- _ACTIVITY_:
From the records below, transcribe only the lines running from the one with "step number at" through the one with "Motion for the". Keep both of those end lines.

Start of TASK INPUTS

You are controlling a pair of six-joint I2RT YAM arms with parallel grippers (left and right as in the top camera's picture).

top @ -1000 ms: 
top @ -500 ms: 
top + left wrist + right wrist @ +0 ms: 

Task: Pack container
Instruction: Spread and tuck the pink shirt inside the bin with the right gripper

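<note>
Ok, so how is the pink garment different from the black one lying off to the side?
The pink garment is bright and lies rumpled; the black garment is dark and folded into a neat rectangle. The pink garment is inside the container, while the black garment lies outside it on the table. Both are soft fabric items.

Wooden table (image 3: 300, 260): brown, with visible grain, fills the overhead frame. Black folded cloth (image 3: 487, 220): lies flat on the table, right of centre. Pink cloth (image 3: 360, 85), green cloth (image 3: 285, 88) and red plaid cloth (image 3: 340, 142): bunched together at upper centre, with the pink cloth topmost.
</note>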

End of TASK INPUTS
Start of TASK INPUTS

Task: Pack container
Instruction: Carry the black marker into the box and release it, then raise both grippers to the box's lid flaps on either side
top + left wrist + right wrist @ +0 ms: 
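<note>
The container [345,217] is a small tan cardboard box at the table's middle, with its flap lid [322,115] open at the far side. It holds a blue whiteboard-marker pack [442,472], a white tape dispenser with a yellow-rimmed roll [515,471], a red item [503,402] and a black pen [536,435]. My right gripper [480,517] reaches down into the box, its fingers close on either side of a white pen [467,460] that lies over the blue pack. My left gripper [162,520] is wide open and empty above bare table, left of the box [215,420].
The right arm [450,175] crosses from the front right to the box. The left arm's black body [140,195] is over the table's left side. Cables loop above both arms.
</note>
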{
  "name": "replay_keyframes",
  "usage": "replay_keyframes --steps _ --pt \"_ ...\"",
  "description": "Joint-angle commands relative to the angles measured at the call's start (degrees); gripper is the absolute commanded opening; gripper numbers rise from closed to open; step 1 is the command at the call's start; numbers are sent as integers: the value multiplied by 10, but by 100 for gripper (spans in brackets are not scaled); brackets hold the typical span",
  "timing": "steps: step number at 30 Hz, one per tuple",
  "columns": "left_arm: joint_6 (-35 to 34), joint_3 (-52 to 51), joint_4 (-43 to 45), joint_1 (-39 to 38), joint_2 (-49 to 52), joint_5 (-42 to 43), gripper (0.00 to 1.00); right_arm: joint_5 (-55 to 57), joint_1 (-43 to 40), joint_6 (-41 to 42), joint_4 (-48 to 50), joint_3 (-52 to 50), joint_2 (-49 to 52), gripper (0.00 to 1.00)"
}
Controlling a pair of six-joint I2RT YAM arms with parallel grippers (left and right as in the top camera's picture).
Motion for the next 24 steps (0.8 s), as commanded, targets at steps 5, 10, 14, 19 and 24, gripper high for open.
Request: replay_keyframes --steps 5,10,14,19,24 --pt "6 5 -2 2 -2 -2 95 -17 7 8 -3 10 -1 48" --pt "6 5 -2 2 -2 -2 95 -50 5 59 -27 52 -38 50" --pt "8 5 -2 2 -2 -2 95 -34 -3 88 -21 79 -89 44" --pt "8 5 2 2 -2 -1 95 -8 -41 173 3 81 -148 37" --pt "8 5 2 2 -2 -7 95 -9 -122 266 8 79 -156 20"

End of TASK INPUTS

- _EXERCISE RESPONSE_:
  "timing": "steps: step number at 30 Hz, one per tuple",
  "columns": "left_arm: joint_6 (-35 to 34), joint_3 (-52 to 51), joint_4 (-43 to 45), joint_1 (-39 to 38), joint_2 (-49 to 52), joint_5 (-42 to 43), gripper (0.00 to 1.00); right_arm: joint_5 (-55 to 57), joint_1 (-43 to 40), joint_6 (-41 to 42), joint_4 (-48 to 50), joint_3 (-52 to 50), joint_2 (-49 to 52), gripper (0.00 to 1.00)"
}
Controlling a pair of six-joint I2RT YAM arms with parallel grippers (left and right as in the top camera's picture).
Motion for the next 24 steps (0.8 s), as commanded, targets at steps 5, 10, 14, 19 and 24, gripper high for open.

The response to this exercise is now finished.